All The Pretty Horses | Bromanticism
illustration by Minnie Hau & words by Lauren Dundler
“He saw very clearly how all his life led only to this moment and all after led to nowhere at all. He felt something cold and soulless enter him like another being and he imagined that it smiled malignly and he had no reason to believe that it would ever leave.”
― Cormac McCarthy, All the Pretty Horses
“Between the wish and the thing the world lies waiting.”
― Cormac McCarthy
Human beings are perpetually terrified of change, whether they are significant changes or small ones that shouldn’t cause us any bother, like a change of coffee bean supplier at your local café. Regardless of the magnitude of these changes, we do not warmly open them into our lives. We are naturally suspicious of new things and we grapple with our disequilibrium as we decide whether to accept them or not.
Sometimes, acceptance is not an option. Sometimes it’s not just about a change in coffee bean, but the café which you visit every morning is no longer a café – it’s a tapas bar that doesn’t even have a coffee machine. How can you adjust, let alone accept, these changes? You might try to find another coffee supplier in your area, but ultimately, is it possible to ever recreate that emotional connection to your morning routine that your first café managed to provide you with?
This simple analogy evokes the conflict central to Cormac McCarthy’s All the Pretty Horses, a novel published in 1992. McCarthy tells his narrative in lean yet sprawling prose and an unconventional grammatical style with vivid descriptions of landscapes, evoking a sense of yearning in its audience, uniting us with the characters of the book and their romanticised perspective of the “cowboy” life. At the core of All the Pretty Horses we are dealing with mid-century American Southwest in a state of rapid transition, moving away from a world filled with ranches and cowboys, to something urbanised and unknown.
This conflict belongs to the main characters, John Grady Cole and Lacey Rawlins, and is both inseparable from their textual identities and the narrative of All the Pretty Horses. We only see these young men as they, and the lives they have begun to shape, are becoming obsolete as society continues to stampede into a future which they cannot and do not want to understand. In the case of John Grady, he is no longer able to pursue the future he has been fostering –
when the family ranch is sold by his grandfather – and the life the boy has been picturing becomes as fictional as the picture book horses that the old man mocks. Both he, and Rawlins, are living lives which parallel Alejandra’s great-aunt sorrowful tale: they are exiles in their own country.
These young men are not motivated by fear of this new, strange world – in fact, in some circumstances they prove themselves capable of moving in these new spheres of existence even if they known they do not fit there, including John Grady’s visit to the theatre where his mother is performing. But rather they are unsure of how they can reconcile the identities they have begun to forge – rich in skills, interests and a past enmeshed in family traditions – with the landscapes that are beginning to emerge in their lifetimes. They are uncertain, troubled and isolated in their own homes and feel a constant struggle with the changing world around them. Ultimately they reject this new world and forge experiences together in their isolation, desperately clinging to a world that no longer seems to exist in Texas, but may be lingering in Mexico.

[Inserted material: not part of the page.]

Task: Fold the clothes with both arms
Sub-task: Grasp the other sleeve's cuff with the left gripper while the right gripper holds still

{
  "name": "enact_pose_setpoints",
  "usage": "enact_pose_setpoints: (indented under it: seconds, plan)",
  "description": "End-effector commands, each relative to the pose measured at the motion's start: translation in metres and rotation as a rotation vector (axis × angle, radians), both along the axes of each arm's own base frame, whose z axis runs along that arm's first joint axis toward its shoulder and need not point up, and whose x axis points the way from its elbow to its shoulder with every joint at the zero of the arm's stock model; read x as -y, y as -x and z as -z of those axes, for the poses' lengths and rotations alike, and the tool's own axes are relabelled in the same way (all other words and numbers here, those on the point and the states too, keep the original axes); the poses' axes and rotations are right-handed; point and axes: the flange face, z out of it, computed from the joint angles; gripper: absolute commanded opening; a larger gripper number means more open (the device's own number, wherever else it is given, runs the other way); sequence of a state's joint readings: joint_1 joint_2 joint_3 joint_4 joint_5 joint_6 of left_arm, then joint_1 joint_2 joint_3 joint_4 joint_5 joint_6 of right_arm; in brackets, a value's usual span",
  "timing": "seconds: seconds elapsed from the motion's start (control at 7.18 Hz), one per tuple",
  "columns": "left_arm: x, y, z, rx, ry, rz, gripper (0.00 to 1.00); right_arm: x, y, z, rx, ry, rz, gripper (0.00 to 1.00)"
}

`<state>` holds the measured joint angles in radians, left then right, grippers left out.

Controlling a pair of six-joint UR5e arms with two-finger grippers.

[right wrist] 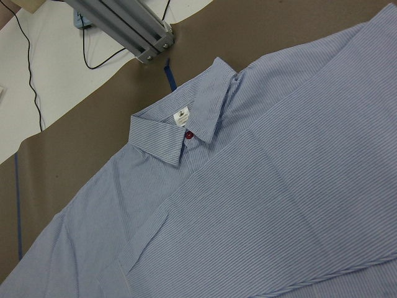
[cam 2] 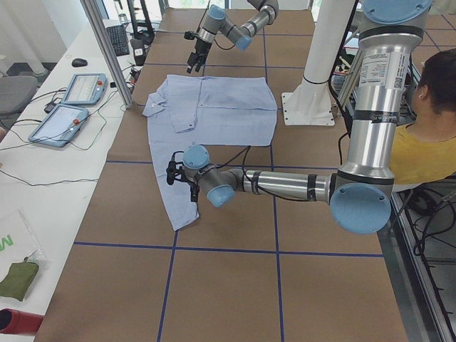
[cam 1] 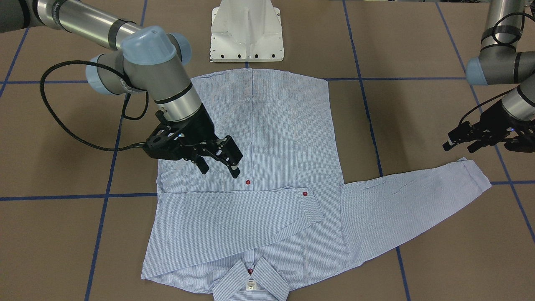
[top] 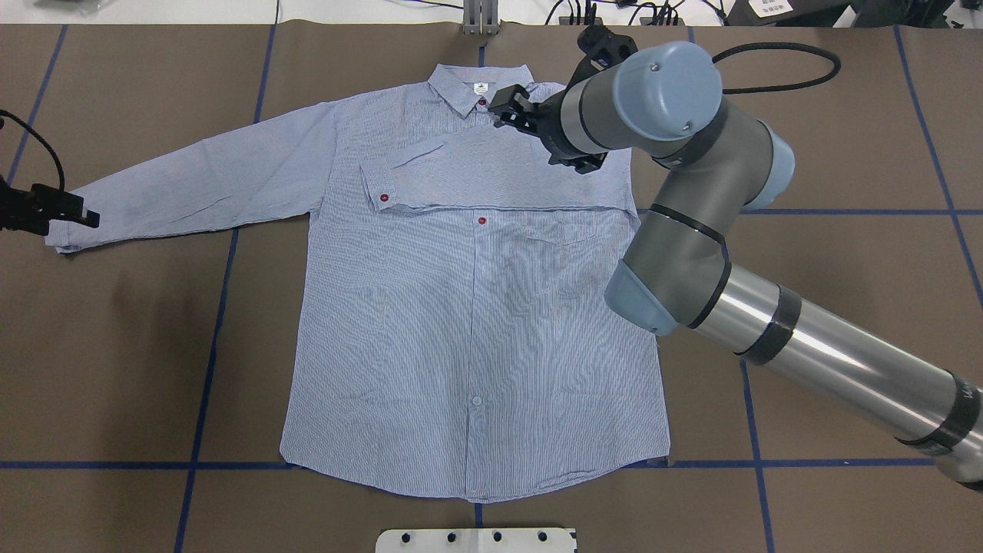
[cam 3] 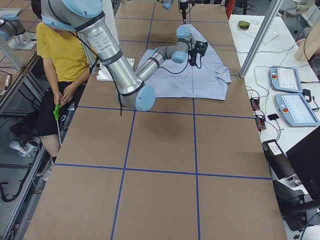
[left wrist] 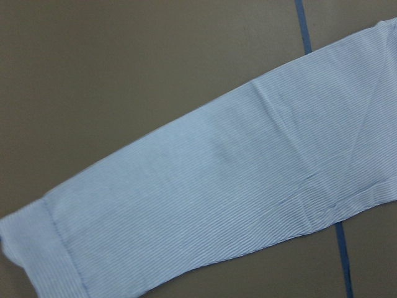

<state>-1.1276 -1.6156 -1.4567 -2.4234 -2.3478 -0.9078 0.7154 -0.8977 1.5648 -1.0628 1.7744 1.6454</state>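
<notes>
The light blue striped shirt (cam 1: 276,138) lies flat and front up on the brown table, collar (top: 480,83) on the far side from the robot. One sleeve (cam 1: 234,217) is folded across the chest, cuff button showing. The other sleeve (top: 192,184) stretches out to the robot's left. My right gripper (cam 1: 220,169) is open and empty, hovering over the folded sleeve near the collar (right wrist: 186,127). My left gripper (cam 1: 459,145) is open and empty, just off the outstretched cuff (cam 1: 476,171). The left wrist view shows that sleeve (left wrist: 217,198) from above, with no fingers in it.
The white pedestal base (cam 1: 246,33) stands at the robot's edge just behind the shirt hem. Blue tape lines (top: 207,322) grid the table. A metal post (right wrist: 136,31) stands beyond the collar. A seated person (cam 3: 65,50) and control tablets (cam 2: 82,89) are beside the table.
</notes>
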Motion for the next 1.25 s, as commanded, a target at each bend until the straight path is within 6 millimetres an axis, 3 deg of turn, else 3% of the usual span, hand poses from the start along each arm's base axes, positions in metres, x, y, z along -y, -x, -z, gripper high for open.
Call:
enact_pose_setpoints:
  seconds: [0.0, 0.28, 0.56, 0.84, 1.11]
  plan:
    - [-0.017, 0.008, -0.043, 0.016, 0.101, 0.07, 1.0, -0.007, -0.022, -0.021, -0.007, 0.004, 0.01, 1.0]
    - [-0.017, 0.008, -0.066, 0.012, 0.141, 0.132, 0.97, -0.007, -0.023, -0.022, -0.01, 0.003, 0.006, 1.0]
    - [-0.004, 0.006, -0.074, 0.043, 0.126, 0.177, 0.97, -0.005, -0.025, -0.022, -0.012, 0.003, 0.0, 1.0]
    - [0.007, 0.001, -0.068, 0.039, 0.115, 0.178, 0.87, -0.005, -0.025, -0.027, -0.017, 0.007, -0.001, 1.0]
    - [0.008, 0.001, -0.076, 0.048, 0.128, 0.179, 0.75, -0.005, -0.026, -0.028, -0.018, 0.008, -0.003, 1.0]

To them, Mexican ranch life holds a solution to their quandary – a world that would allow them to engage with landscapes that are now only segregated to Texas’ past. Both Rawlins and John Grady are able to prove themselves as capable young cowboys, with John Grady more competent than his friend, earning the approval of the owner, allowing him to be promoted into a lifestyle with greater responsibilities, but also privileges (such as greater access to the owner’s daughter, Alejandra). But despite their pursuit of an old world, they do not understand the implications of the cultural and social differences in Mexico. They are haunted by the problematic choices they make –such as allowing Blevins to travel with them despite his shadiness and the affair John Grady has with Alejandra – and ultimately they are forced out of this world too.
It is their isolation and rejection that drives these two young men together – they are united both by a common love of horses and ranch-life, but also through their exile not only in their own country, but also in the new one they have chosen to forge their lives. Their connection to each other represents not only loyal friendship, but also the past that neither of them is able to let go of. The senora captures this idea eloquently when she talks about “the closest bonds we will ever know are those of grief. The deepest community one of sorrow,” for it is the bonds of that forges a brotherhood between these two young men – they are united by their grief for the loss of the past and the lives they were beginning to create for themselves. The intensity of this connection is revealed in the final pages of the novel, when John Grady is fetching his horse from the town he is imprisoned in and he displays utter, almost absurd, determination to get all four horses out of the compound safely – even if he dies immediately after. In this scene, the horses symbolically represent the bond between Rawlins and John Grady, and also a potent connection with a past filled with cowboy and ranches which they desperately yearn for. A past which John Grady proves, time and time again, he is willing to die for.
Whilst human beings may be known for their fear of change, perhaps this well cited anxiety doesn’t necessarily stem from a fear of the unknown, but more likely a fear of becoming obsolete. Much like John Grady and Rawlins, we are constantly unsure if we will be able to apply our experiences, our passions and our abilities to new landscapes at all stages in our lives. There is something very relatable in All the Pretty Horses to all generations as we are ultimately dealing with the consequence of change – big, real and life-altering change – and how humans attempt to navigate the resulting disequilibrium. We all forge connections to lost worlds, through keeping primary-school friendships for thirty years, or trying to squeeze into a pair of jeans that fit you when you were sixteen. We keep looking for that new café, even when the tapas bar might be an exciting and rewarding experience. Struggling with change is central to all of our lives and this conflict is masterfully realised through Cormac McCarthy’s narrative in All the Pretty Horses, where the anxieties of change are depicted through brotherhood and romanticism, making his novel a powerful and relatable reflection on the human condition.